In this paper, by introducing dynamic and combined PPI networks as well as the GECluster algorithm, we were able to identify the protein complexes within PPI networks precisely. Since previously performed protein complex evolution research is based on the protein complexes predicted by using low accuracy methods, it may not be completely correct. In this part of our study, the core and attachment protein dataset of [22] was used to analyse their evolutionary relationship. We count the core and attachment protein number in each network complex dataset. The protein complex number is defined as the number of protein complexes in which a protein subunit belongs. We also made a statistical assessment of the protein complex numbers of both the core and the attachment proteins. Importantly, previous studies are almost all based on static PPI networks but seldom consider complex dynamic changes. According to our study, the number of core proteins decreased significantly as compared to that of attachment proteins, which in accordance with previous opinions that core proteins determine the function of protein complexes.

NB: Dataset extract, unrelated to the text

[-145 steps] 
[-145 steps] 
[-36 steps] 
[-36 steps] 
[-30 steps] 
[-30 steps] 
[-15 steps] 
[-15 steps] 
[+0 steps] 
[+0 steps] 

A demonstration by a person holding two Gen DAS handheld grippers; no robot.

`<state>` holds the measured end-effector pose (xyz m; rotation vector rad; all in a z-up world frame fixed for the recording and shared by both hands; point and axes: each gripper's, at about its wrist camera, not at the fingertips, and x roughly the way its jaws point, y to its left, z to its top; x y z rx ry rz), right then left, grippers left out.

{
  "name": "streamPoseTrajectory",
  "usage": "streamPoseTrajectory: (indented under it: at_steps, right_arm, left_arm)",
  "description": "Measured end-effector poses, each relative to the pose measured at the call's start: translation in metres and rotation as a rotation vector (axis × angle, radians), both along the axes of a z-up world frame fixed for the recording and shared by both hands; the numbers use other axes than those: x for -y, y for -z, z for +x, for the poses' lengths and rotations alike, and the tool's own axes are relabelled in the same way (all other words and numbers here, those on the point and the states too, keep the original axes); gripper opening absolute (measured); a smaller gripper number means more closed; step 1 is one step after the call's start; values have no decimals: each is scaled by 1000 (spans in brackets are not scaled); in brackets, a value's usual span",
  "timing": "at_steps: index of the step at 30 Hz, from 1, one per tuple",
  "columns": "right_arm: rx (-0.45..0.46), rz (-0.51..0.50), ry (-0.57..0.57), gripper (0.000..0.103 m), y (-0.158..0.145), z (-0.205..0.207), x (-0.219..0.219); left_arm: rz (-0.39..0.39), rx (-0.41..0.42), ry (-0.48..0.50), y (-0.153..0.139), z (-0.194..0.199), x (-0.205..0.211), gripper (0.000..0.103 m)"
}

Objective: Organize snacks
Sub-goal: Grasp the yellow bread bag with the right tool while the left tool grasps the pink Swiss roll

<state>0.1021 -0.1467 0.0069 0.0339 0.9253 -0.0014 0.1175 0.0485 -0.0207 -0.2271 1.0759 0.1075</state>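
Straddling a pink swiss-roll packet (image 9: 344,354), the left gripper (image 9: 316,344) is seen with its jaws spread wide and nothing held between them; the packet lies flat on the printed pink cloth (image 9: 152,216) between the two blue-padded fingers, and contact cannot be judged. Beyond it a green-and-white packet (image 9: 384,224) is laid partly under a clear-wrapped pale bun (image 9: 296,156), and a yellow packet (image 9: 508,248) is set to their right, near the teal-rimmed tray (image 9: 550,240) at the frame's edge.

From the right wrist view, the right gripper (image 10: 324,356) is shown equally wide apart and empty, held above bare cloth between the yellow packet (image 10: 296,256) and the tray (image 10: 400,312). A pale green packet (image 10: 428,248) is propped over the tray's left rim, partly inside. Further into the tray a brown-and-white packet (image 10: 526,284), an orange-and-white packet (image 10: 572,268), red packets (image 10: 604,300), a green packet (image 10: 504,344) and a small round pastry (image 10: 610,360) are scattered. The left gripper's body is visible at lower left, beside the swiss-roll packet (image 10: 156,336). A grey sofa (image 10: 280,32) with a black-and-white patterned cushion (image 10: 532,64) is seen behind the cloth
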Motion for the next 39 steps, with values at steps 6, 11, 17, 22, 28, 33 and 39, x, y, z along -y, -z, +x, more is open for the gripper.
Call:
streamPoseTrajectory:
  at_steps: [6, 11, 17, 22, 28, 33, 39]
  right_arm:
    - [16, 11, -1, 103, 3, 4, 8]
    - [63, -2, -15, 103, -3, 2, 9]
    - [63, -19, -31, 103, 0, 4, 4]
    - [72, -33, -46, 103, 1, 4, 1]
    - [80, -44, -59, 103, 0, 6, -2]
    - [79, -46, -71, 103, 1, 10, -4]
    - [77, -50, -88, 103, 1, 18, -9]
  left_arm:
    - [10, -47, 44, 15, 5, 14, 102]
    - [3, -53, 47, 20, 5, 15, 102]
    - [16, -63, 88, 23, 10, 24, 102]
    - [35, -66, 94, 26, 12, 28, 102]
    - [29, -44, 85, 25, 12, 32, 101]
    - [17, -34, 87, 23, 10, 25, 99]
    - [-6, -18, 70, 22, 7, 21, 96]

As a whole, the identification of protein complexes is of great importance in understanding the cellular organization and functions. Proteins that fall into the same group tend to function similarly, which allows the function of newly discovered proteins to be predicted by identifying protein complexes in which they belong. Since proteins rarely function alone, but rather combine together with other proteins to form protein complexes that execute specific functions. Thus, the loss of particular proteins from a protein complex may be associated with a disease. In this context, our GECluster algorithm may prove useful by aiding disease diagnosis.

Conclusions

In this paper, a novel protein complex prediction algorithm named GECluster was proposed to detect protein complexes from PPI networks. GECluster was applied on a combined PPI network which is a weighted PPI network constructed from dynamic PPI networks. Dynamic PPI networks were refined from static PPI networks by using gene expression datasets. GECluster was first applied to a training set to determine the optimal parameter value. With this parameter value, GECluster was applied to seven combined PPI networks constructed using data of yeast response to stress throughout a wine fermentation process and gave more accurate protein complex prediction as compared to two classical methods (MCODE and CFinder). The results indicate that using combined PPI network can efficiently improve the protein complex prediction accuracy, which is due to the fact that, unlike classical methods, we introduced dynamic PPI networks and combined PPI networks to take into consideration the biological role of proteins. Dynamic PPI networks are constructed in such a way as to include only those proteins that are translated at a specific time point. The combined PPI network is constructed based on the dynamic PPI network and GO annotations of proteins. By using GO Slims to annotate each protein in the dynamic PPI networks, proteins with similar functions almost always fall into the same GO term defined group, leading to much higher accuracy. The potential of the GECluster algorithm to be employed in protein function prediction may, furthermore, prove useful in aiding the diagnosis of some protein-related diseases.